Water is essential for all of Earth's ecosystems and the food systems they support. However, as climate change becomes more pronounced, water resources are coming under increasing strain. Higher temperatures, shifting weather patterns and less predictable rainfall are leading to deteriorating water quality, less reliable water availability and rising water scarcity.
As the biggest user of freshwater – responsible for 70% of global freshwater withdrawals – agriculture is uniquely and increasingly exposed to these climate-induced risks. If farming is to mitigate and adapt to climate change, it must adopt sustainable, climate-smart agricultural water management (AWM) practices and technologies.
To explore the potential of AWM for climate resilience, WLE has teamed up with the CGIAR Research Program on Climate Change, Agriculture and Food Security (CCAFS) to host an hour-long session at COP26, the United Nation's Climate Change Conference in Glasgow. On Tuesday, November 9, 'Water and Climate-Smart Agriculture for Adaptation' will focus on the ways AWM can improve water sustainability, increase land and water use efficiency, boost yields and even reduce emissions through better water management and lower energy and fertilizer use.

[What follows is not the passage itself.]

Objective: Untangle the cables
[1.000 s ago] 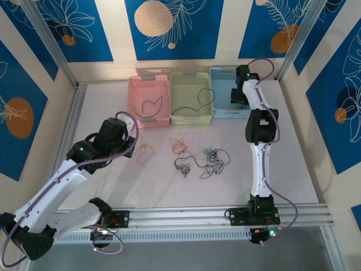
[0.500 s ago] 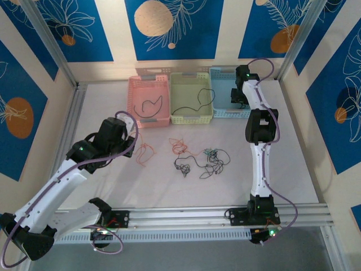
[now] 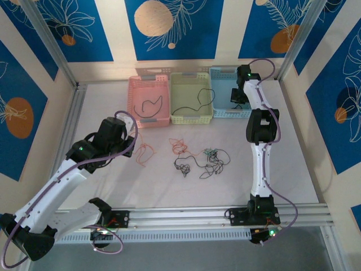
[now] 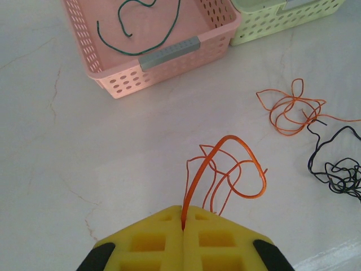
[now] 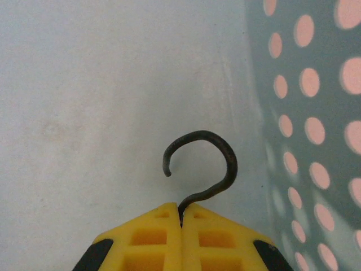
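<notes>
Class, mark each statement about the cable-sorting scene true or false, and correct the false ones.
1. The left tool is shut on an orange cable. True.
2. The pink basket has nothing in it. False: a dark cable lies inside it.
3. The right tool, at the blue basket, is shut on a hooked cable end. True.
4. Every cable is already in a basket. False: a black clump and a loose orange tangle lie on the table.
</notes>
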`<move>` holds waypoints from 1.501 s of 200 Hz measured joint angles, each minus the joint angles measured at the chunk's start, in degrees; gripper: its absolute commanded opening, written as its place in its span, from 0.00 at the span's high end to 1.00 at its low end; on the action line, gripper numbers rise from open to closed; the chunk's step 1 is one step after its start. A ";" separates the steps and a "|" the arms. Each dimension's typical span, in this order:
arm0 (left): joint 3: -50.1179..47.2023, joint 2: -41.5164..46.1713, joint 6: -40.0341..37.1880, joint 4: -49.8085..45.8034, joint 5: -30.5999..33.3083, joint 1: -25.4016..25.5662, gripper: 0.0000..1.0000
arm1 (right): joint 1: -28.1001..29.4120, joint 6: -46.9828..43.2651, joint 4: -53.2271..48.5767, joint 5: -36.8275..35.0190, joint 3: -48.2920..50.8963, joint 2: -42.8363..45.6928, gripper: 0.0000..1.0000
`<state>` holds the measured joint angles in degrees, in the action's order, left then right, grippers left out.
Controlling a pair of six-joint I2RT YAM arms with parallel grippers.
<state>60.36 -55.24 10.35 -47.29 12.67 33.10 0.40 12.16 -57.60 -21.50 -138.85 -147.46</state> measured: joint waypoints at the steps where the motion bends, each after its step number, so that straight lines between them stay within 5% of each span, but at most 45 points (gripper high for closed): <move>1: 0.00 0.00 0.00 0.00 -0.02 -0.02 1.00 | 0.02 0.00 -0.02 0.00 0.02 0.07 1.00; 96: 0.00 0.00 0.00 0.20 -0.70 -0.44 1.00 | 8.94 -0.15 2.14 3.85 3.17 18.69 1.00; 145: -0.11 0.00 0.02 0.20 -1.09 -0.70 1.00 | 18.34 1.62 2.75 9.92 -1.40 14.23 1.00; 182: -0.11 0.04 0.20 0.22 -1.14 -0.74 1.00 | 22.47 3.48 2.47 12.63 -8.22 4.96 0.52; 227: -0.07 0.57 1.11 0.24 -2.03 -0.74 1.00 | 22.34 4.46 0.39 14.05 -10.78 2.47 0.46; 259: 1.29 1.01 2.49 0.22 -4.37 -0.79 1.00 | 21.55 4.26 1.75 16.68 0.63 13.00 0.46; 300: 4.87 2.16 5.44 1.03 -9.05 -0.81 1.00 | 22.40 4.42 11.39 23.43 27.47 39.43 0.47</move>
<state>65.23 -53.08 15.79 -46.26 3.62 32.29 22.81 16.58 -46.22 1.93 -111.37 -108.03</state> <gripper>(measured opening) 0.065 0.532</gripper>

Prioritizing AWM interventions
Given the broad range of AWM practices and technologies to choose from, selecting AWM interventions that are context and situation specific is essential. The session will therefore showcase two complementary methods of choosing appropriate and effective AWM interventions. The first is a stakeholder participatory approach. This provides a framework for local stakeholders to identify location-specific practices based on implementation feasibility, acceptability, adoption barriers, synergy with government plans and schemes, incentive mechanisms and key institutions required.
By integrating local knowledge and experiences, the stakeholder participatory approach provides valuable information for the plan and design of AWM interventions. This was the case in Beed, a district of the Indian state of Maharashtra, where a participatory approach enabled local stakeholders to identify nine 'water-smart' technologies and practices, including irrigation scheduling and raised bed planting for vegetables, which were not only suitable for the local conditions, but could build water resilience and reduce the negative impacts of climate change on crop production.
One disadvantage of the stakeholder participatory approach is that it does not provide quantitative information about the impact AWM interventions may have on a region's water balance. To ensure that AWM practices do not inadvertently reduce water availability, the COP26 event will also demonstrate a second method of prioritizing AWM interventions – a simple water balance tool. This spreadsheet-based tool simulates the effects of AWM practices on an area's water balance, allowing implementing organizations to assess an intervention's impact on agricultural productivity, resilience and mitigation, using climate-smart metrics, such as yield, emissions and economic benefits.
Convergence and co-financing
As important as the prioritization of AWM practices and technologies is the ability to scale these interventions. WLE and CCAFS's COP26 event will demonstrate how intersectoral collaboration between institutions can produce the funds necessary to co-finance scaling. This kind of collaboration, known as convergence, brings together human and financial resources from different programs, schemes and institutions with a shared interest in a particular topic – in this case, climate-resilient water management.
In India's Beed district, for example, the nine water-smart solutions identified by local stakeholders were each aligned with existing or planned government schemes addressing similar challenges in the region. This allowed project actors to identify potential government support and funding for the implementation of AWM technologies and practices. In this way, convergence and co-financing opportunities offer a practical, achievable blueprint for the effective implementation of climate-smart AWM strategies within existing institutional systems.
The session will also explore the crucial role that water must play in climate mitigation and adaptation in Africa, where increasingly extreme and erratic weather patterns are predicted to bring short, irregular rainy seasons and frequent droughts to large stretches of the continent. Here, improving climate resilience will require social and technical innovations to accelerate investment and collective action in water solutions, such as small-scale irrigation. The session will investigate how the Great Green Wall initiative, which aims to plant millions of trees across the continent's vulnerable Sahel region, can support inclusive small-scale irrigation and climate adaptation for farmers.
A call to action at COP26
The adverse impacts of climate change on water security are becoming increasingly urgent, especially for agriculture-dependent developing economies in the Global South. In keeping with this urgency, WLE and CCAFS's COP26 event will deliver several calls to action to attendees, including:
- Given the limited scope to improve the supply of water resources, more attention and effort should be focused on demand-side AWM interventions, such as solar irrigation
- Climate-smart AWM interventions need to be prioritized to ensure they are location specific and socially relevant
- The stakeholder participatory approach and the water balance tool should be used together to prioritize AWM interventions and make better investment decisions
- Interventions must be systematically responsive and adaptive – there is no silver bullet for climate-smart agriculture
- Convergence and co-financing of resources is a must for meaningful investment in, and scaling of, AWM solutions.